| TASK GOAL |
Return the count of lines in the following records that include "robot", and nothing more.

| Data records |
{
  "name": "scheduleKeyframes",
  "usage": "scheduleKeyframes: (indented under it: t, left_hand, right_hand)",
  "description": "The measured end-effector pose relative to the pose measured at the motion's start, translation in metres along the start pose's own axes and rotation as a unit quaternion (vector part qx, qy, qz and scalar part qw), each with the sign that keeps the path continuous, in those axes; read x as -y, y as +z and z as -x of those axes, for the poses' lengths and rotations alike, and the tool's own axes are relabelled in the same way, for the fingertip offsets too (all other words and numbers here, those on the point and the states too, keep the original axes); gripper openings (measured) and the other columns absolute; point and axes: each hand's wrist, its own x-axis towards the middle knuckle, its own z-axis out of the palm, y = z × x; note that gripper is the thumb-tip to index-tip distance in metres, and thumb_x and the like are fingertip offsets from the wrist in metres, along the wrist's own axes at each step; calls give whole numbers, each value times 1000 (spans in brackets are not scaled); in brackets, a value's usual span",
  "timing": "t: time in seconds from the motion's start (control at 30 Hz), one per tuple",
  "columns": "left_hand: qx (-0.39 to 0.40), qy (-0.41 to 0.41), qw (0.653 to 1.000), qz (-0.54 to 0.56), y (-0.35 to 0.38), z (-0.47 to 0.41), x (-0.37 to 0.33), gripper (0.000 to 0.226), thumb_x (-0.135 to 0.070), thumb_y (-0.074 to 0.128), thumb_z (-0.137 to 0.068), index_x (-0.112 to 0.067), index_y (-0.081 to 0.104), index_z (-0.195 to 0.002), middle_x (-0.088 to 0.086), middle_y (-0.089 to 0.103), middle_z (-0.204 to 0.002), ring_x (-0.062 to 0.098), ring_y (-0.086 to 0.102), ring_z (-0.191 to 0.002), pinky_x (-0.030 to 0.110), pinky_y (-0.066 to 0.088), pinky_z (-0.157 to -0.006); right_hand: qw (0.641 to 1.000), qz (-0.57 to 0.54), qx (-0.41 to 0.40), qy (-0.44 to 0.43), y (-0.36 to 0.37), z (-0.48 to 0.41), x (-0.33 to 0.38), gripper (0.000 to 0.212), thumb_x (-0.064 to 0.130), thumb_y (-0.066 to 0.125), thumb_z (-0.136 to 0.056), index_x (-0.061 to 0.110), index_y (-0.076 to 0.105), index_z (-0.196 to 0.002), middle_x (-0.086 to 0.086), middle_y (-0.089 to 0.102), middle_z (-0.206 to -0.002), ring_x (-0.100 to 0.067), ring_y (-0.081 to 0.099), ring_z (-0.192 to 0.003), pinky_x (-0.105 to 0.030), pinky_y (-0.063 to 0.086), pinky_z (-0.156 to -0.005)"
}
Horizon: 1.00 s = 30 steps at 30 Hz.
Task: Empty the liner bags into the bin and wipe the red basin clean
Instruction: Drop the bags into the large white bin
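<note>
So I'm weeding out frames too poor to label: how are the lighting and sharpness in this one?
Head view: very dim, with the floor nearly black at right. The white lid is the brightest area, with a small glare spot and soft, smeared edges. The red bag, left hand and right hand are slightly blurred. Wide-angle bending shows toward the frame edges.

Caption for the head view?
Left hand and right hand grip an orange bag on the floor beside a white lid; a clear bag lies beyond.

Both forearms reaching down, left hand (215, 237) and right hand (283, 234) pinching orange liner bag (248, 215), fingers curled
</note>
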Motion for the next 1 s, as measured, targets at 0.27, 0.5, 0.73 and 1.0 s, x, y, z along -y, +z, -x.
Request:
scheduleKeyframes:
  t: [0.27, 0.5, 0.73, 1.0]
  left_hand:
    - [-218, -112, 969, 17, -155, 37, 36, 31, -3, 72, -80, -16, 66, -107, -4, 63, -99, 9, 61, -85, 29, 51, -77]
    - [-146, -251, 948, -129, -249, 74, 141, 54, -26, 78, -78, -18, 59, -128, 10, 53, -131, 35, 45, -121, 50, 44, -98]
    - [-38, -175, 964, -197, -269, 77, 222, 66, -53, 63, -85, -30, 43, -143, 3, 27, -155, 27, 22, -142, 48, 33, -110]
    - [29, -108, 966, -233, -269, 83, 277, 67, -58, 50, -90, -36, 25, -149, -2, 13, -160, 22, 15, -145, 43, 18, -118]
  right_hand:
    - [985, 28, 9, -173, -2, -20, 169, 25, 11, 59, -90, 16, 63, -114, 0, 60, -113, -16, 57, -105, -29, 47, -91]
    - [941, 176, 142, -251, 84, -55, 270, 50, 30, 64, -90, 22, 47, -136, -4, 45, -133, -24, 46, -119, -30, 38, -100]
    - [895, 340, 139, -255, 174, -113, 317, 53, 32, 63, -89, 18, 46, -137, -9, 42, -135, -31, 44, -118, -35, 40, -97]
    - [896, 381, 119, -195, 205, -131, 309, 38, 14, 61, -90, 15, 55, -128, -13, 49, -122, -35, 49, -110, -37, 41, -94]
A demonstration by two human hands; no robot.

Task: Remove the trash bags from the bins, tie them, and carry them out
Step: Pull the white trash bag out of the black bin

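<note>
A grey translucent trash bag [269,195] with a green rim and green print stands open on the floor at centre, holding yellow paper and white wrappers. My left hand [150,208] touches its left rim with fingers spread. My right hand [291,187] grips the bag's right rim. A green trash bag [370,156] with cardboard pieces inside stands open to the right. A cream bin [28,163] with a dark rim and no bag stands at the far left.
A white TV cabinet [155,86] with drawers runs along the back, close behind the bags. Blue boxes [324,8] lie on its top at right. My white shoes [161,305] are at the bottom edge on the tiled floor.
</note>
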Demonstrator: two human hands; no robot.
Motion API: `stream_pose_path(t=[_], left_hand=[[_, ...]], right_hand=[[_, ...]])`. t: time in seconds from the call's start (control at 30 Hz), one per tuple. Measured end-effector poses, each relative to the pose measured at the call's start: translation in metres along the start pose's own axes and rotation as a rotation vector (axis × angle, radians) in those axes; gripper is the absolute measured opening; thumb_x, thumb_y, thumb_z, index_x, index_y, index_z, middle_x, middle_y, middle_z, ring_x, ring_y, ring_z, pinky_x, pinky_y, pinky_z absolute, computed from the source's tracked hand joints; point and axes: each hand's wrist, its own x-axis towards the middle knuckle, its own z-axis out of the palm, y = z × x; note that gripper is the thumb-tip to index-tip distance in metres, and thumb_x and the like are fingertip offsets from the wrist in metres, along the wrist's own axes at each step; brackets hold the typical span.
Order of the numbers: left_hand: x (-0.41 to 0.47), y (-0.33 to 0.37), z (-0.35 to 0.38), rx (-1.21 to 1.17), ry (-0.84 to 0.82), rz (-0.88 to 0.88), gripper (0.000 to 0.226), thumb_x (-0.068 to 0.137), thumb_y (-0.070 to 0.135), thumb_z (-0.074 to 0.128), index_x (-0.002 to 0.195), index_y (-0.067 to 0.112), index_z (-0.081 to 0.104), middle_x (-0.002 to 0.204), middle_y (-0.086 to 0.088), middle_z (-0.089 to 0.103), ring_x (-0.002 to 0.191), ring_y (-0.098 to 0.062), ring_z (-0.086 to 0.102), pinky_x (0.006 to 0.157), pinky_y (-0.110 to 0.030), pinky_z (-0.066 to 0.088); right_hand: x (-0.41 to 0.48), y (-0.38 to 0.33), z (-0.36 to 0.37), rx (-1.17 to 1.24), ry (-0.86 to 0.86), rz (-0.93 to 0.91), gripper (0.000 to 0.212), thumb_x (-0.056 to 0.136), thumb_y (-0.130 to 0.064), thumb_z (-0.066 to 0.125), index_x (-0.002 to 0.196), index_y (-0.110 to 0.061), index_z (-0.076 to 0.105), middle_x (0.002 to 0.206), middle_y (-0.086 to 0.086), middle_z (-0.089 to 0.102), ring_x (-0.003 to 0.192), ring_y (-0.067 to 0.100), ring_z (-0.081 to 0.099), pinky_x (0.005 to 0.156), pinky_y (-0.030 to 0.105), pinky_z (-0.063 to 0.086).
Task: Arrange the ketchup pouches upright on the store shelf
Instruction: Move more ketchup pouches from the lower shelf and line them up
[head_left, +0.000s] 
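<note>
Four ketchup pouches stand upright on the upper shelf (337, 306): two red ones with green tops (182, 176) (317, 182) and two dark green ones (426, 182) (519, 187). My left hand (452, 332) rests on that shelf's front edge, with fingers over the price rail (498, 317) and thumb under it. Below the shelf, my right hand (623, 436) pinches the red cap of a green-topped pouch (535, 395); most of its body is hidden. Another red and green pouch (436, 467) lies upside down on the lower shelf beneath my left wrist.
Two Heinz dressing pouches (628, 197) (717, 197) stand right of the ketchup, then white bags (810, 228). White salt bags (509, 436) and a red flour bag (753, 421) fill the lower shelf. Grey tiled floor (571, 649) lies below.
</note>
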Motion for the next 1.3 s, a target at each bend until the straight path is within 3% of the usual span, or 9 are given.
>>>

| WRITTEN RESPONSE |
2